EXERCISE DESCRIPTION
Quote exactly, and only, the lines of the material below from the line with "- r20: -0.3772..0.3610" through the line with "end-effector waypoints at".

*** RECORD EXCERPTS Section Begins ***

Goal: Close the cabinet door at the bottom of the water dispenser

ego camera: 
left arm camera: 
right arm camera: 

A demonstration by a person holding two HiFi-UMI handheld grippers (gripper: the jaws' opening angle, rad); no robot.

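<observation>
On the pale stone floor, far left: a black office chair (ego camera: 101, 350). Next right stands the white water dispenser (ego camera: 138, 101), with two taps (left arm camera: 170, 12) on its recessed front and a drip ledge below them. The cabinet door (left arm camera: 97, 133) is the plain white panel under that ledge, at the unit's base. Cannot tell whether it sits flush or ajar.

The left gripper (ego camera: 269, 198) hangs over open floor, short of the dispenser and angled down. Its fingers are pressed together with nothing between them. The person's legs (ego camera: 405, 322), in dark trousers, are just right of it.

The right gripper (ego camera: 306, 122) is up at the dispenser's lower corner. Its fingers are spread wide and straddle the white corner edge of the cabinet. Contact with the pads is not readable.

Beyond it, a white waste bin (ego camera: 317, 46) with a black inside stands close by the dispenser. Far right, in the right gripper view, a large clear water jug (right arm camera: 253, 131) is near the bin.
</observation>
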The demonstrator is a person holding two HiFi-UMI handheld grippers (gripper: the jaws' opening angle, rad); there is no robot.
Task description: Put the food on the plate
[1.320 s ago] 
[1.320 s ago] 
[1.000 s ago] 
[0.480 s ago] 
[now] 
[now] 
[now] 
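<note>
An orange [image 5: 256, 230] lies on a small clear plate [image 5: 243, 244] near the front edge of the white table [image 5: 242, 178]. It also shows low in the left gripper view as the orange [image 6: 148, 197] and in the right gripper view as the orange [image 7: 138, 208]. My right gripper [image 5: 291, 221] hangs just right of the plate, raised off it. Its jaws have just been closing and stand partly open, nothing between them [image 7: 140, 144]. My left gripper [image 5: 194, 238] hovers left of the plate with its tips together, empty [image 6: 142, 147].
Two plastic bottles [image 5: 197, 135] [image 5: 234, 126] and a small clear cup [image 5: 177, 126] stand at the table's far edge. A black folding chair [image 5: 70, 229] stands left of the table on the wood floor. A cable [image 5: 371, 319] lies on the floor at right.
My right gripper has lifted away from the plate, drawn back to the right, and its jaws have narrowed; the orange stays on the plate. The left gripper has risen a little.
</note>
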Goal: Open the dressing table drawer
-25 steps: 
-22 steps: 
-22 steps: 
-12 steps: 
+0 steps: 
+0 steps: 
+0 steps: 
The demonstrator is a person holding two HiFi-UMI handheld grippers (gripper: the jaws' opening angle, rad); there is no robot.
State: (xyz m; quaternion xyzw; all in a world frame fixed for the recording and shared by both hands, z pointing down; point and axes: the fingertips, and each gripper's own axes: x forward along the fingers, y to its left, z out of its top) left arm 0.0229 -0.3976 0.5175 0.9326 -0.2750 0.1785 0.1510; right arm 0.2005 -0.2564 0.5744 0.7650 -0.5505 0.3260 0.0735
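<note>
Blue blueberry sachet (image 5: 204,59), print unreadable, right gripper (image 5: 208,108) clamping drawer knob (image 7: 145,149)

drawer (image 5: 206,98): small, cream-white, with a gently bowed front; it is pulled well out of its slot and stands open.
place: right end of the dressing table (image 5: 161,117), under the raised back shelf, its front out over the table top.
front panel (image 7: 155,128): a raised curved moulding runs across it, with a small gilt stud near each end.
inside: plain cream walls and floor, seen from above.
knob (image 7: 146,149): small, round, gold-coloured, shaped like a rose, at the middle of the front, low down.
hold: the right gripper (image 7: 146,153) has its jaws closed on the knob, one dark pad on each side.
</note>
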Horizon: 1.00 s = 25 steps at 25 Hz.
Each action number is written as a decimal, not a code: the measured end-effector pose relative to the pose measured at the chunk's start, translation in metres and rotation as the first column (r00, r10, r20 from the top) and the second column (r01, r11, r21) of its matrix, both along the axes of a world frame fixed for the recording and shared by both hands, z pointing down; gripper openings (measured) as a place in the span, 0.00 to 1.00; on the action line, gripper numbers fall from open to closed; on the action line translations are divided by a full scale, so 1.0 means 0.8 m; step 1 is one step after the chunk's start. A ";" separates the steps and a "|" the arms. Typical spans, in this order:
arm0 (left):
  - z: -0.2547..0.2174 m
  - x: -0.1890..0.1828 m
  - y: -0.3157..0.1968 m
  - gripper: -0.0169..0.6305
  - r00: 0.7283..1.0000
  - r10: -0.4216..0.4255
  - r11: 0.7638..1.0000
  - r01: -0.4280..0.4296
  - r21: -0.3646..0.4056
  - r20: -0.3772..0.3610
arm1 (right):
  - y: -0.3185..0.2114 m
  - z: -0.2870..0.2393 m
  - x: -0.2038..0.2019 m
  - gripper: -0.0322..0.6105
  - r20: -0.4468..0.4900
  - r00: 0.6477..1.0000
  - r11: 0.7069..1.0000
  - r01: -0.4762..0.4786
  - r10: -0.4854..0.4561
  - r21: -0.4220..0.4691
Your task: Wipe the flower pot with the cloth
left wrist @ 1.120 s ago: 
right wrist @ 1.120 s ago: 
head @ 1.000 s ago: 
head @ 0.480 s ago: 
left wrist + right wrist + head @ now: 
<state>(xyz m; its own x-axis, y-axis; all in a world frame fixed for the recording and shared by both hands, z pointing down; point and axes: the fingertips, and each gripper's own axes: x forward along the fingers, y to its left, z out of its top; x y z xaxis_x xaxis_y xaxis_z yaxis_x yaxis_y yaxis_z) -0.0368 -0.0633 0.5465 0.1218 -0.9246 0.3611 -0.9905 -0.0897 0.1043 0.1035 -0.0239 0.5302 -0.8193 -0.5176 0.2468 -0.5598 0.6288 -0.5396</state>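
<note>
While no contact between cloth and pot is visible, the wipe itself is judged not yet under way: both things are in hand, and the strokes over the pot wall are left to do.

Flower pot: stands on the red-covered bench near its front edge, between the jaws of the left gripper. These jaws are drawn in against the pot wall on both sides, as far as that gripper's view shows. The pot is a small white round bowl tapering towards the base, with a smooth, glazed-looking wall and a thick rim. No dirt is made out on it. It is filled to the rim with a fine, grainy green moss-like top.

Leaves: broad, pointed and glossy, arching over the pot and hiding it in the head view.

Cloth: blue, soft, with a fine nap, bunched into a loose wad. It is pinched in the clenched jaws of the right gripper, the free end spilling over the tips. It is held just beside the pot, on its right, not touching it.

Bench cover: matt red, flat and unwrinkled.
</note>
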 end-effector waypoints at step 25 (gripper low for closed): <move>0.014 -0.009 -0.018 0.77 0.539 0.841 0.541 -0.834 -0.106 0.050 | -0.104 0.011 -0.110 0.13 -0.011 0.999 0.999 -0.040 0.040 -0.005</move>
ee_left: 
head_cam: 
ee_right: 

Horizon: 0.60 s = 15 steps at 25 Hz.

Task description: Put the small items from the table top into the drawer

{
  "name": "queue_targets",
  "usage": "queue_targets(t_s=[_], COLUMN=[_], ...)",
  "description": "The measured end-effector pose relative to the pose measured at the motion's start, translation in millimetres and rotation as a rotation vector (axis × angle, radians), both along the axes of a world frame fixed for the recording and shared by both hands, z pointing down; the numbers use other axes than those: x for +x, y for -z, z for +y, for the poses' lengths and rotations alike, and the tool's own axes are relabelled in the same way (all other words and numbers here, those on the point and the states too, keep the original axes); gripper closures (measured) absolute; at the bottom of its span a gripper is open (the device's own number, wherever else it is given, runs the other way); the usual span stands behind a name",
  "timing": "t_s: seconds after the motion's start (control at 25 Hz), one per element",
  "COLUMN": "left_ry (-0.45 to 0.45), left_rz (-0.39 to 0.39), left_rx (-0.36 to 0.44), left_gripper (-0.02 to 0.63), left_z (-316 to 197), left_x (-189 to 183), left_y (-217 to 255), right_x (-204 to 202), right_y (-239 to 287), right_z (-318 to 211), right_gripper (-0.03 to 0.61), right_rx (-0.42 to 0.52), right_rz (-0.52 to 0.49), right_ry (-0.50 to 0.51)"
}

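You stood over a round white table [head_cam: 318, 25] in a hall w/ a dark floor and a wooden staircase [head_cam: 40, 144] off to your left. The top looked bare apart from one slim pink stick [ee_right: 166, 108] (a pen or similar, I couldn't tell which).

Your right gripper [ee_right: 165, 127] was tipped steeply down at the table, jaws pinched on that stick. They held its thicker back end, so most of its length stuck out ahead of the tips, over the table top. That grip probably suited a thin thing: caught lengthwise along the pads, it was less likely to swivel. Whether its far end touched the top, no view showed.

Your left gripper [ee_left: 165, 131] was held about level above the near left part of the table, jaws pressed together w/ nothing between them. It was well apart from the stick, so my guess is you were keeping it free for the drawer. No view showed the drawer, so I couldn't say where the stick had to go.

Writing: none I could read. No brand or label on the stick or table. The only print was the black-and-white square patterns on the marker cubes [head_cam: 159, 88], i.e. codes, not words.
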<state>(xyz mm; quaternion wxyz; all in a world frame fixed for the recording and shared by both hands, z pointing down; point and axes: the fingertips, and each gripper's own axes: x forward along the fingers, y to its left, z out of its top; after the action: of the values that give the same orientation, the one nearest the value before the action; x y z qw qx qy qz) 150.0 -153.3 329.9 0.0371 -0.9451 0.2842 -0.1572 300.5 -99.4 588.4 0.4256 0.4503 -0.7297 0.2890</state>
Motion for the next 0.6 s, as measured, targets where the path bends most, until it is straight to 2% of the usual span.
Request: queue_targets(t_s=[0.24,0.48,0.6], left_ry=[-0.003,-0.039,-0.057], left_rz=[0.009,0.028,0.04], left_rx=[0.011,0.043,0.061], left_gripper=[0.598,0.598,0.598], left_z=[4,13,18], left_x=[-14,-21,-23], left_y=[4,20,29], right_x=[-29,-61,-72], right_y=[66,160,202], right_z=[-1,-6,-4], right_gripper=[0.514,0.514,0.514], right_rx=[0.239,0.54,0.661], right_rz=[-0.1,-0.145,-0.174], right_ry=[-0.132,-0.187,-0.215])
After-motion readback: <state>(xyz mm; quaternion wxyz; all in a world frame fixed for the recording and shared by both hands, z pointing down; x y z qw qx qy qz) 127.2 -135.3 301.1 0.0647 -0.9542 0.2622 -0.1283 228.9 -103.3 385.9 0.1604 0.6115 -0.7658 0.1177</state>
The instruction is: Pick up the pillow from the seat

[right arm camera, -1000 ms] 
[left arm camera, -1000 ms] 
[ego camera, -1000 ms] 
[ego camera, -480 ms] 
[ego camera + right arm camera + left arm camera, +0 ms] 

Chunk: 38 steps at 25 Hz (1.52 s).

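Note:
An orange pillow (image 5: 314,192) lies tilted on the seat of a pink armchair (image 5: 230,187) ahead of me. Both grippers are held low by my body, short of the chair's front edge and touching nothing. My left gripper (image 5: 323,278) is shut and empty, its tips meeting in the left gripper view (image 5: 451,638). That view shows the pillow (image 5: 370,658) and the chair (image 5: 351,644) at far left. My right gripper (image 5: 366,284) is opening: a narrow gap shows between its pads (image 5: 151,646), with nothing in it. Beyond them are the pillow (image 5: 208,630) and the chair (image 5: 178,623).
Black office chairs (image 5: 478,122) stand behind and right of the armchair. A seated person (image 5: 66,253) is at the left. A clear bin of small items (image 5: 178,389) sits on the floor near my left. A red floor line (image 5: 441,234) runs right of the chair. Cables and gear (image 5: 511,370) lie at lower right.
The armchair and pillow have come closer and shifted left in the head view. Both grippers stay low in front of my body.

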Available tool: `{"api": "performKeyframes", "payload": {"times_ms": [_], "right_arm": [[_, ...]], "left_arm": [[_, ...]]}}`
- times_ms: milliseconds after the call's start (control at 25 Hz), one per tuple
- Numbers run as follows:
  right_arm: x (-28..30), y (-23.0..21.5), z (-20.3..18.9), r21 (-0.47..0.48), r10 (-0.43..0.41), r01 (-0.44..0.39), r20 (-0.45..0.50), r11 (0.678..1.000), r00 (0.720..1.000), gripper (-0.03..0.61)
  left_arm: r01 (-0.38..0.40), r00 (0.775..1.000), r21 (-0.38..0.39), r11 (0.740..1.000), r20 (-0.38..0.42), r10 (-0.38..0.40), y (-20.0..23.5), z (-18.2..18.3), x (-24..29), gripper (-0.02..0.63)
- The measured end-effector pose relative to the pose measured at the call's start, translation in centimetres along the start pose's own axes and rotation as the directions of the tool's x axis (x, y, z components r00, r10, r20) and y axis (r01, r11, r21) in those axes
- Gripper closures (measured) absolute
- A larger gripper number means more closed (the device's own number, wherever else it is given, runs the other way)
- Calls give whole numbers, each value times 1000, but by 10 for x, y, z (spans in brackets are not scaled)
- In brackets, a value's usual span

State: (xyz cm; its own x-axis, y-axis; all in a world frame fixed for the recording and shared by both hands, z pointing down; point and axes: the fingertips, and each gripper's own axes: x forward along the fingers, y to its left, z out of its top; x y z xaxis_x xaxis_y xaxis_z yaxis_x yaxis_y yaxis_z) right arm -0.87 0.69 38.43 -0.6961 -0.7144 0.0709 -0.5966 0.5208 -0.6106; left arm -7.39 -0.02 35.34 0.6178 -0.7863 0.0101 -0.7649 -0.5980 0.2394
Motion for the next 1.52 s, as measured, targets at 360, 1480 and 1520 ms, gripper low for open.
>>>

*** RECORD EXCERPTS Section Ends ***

WRITTEN SOLUTION
  - r20: -0.3772..0.3610
arm1 (right):
  - y: -0.3185..0.2114 m
  - z: -0.2870..0.2393 m
  - x: -0.2038..0.2019 m
  - gripper: -0.0322..0.6105
  - r20: -0.4468..0.4900
  - r00: 0.6477..1.0000
  - r11: 0.7069..1.0000
  - r01: -0.4762..0.4786
  - r10: -0.4854..0.4561
  - r21: -0.4220..0.4691
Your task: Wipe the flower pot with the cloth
left wrist @ 1.120 s ago: 
right wrist @ 1.120 s ago: 
head @ 1.000 s ago: 
head @ 0.480 s ago: 
left wrist + right wrist + head @ now: 
<state>(xyz m; its own x-axis, y-axis; all in a world frame fixed for the recording and shared by both hands, z pointing down; point and axes: the fingertips, and each gripper's own axes: x forward along the fingers, y to its left, z out of its top; x y z xaxis_x xaxis_y xaxis_z yaxis_x yaxis_y yaxis_z) -0.0368 -0.0633 0.5465 0.1218 -0.9246 0.3611 -0.9905 -0.0897 0.1043 0.1035 -0.0239 0.5302 -0.8193 -0.5176 0.2468 -0.5598 0.6288 -0.5396</state>
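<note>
While no contact between cloth and pot is visible, the wipe itself is judged not yet under way: both things are in hand, and the strokes over the pot wall are left to do.

Flower pot: stands on the red-covered bench near its front edge, between the jaws of the left gripper. These jaws are drawn in against the pot wall on both sides, as far as that gripper's view shows. The pot is a small white round bowl tapering towards the base, with a smooth, glazed-looking wall and a thick rim. No dirt is made out on it. It is filled to the rim with a fine, grainy green moss-like top.

Leaves: broad, pointed and glossy, arching over the pot and hiding it in the head view.

Cloth: blue, soft, with a fine nap, bunched into a loose wad. It is pinched in the clenched jaws of the right gripper, the free end spilling over the tips. It is held just beside the pot, on its right, not touching it.

Bench cover: matt red, flat and unwrinkled.
</note>
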 end-effector waypoints at step 25 (gripper low for closed): <move>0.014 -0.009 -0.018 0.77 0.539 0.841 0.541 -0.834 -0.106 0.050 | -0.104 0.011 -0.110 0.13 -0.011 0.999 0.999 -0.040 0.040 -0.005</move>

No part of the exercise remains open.